Saturday, February 22, 2014
This week was even better than last week with consumption – I was more consistent about staying in my range and I averaged around 1500 calories a day. That’s been my general goal, and since I am burning around 2400 calories, I hope to see some results. Didn’t hop on the scale like I usually do on Saturday morning, but I feel like my jeans fit better than they did last week. If I don’t see any loss, I’ll adjust the calories down, but I have to say, I am feeling pretty good. And I think it’s because I was able to control my consumption. And that self control felt really good.
I wasn’t quite as disciplined about exercise. I did get all my training runs done – 21 miles in all – but I didn’t do any strength training. I did yoga once.
Next week I will exert the same self control over my exercise and activity as I did with my consumption this week.
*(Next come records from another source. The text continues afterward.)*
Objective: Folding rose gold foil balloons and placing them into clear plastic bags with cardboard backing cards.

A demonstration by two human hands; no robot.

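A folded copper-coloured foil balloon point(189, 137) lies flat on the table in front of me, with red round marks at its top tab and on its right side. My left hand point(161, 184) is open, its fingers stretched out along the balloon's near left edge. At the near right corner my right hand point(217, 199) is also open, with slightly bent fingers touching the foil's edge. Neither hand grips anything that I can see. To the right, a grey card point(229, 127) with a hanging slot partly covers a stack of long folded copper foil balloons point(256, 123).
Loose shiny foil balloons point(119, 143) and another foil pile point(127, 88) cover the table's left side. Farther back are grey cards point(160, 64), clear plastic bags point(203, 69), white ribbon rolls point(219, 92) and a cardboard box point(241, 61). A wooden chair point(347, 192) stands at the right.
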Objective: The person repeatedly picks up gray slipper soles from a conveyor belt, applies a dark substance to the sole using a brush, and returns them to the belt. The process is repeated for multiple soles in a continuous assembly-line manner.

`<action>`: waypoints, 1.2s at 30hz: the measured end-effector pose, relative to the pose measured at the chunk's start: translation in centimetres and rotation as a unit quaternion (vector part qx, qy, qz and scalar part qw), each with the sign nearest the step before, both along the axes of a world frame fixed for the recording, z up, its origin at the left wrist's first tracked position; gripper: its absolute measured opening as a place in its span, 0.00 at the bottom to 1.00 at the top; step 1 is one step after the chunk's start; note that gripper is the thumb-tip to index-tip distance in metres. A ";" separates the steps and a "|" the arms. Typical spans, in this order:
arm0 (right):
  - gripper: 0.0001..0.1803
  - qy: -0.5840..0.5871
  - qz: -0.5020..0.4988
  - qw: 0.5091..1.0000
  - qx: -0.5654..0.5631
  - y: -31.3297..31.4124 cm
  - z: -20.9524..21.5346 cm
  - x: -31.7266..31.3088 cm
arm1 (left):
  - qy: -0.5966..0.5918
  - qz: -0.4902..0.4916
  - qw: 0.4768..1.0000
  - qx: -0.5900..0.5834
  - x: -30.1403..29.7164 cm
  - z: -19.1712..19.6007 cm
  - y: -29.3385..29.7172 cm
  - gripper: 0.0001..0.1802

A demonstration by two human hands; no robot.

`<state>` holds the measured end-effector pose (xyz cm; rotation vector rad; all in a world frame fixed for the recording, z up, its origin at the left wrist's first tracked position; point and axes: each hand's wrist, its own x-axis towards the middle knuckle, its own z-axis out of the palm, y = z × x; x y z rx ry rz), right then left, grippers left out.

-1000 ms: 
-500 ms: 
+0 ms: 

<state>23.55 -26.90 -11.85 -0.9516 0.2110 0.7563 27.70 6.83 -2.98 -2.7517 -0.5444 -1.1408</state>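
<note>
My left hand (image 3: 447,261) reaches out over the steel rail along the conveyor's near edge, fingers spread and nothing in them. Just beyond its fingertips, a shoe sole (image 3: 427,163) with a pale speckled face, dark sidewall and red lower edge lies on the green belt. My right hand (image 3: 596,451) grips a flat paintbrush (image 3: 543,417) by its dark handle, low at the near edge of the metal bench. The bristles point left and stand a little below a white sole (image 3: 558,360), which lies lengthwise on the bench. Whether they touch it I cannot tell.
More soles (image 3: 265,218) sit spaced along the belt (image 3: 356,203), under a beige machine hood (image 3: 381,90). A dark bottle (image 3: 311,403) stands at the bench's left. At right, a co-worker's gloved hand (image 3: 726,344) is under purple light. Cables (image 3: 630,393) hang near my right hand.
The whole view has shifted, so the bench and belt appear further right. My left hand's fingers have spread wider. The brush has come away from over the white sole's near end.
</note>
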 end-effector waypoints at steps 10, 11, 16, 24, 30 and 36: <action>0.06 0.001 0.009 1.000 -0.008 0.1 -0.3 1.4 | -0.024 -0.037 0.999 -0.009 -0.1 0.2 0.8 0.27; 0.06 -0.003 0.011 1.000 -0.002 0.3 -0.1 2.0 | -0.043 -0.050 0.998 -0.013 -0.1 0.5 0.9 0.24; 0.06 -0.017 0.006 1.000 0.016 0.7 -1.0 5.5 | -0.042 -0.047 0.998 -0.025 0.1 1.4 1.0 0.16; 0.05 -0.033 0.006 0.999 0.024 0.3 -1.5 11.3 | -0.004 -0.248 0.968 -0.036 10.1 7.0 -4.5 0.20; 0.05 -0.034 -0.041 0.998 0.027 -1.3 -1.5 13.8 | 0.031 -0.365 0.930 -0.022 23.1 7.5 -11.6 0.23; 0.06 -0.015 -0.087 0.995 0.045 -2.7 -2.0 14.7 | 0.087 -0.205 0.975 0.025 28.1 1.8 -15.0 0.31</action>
I started reading a book about will power and it’s pretty interesting. The author maintains that while will power was a very popular concept in the Victorian era and thought to be a critical element of a healthy personality, the idea that we were actually in control of ourselves foundered in the 20th century in Western culture, with the advent of the behavioralists like B.F. Skinner who essentially believed that people could be trained to behave and perform in certain ways, regardless of their willingness to do so. This flew in the face of the idea of free will. Eventually, the idea of will power was replaced with the concept of self esteem and the culture readily accepted that idea. This fit in well with the 60’s ethos “if it feels good, do it” and “I’m ok, you’re ok."
I’m not sure I am willing to accept all of this. But I do think that in our education system, teaching will power and self control do not seem to be emphasized as highly as the promotion of self esteem. That’s always bothered me, since it seems backwards to me to promote self esteem as separate from accomplishments and values. You feel good about yourself because you’ve mastered a skill, achieved a goal, developed good values (kindness, fairness, etc.), rather than the reverse. And accomplishing and achieving have everything to do with discipline, self control and will power. Essentially, delaying immediate gratification for future rewards.
And I think this is a part of what many of us on Spark are here to do...support each other to develop self control and exercise our will power in order to achieve our goals. Definitely a running theme! This author believes that will power is like a muscle, which can be developed and strengthened, so I am looking forward to learning more.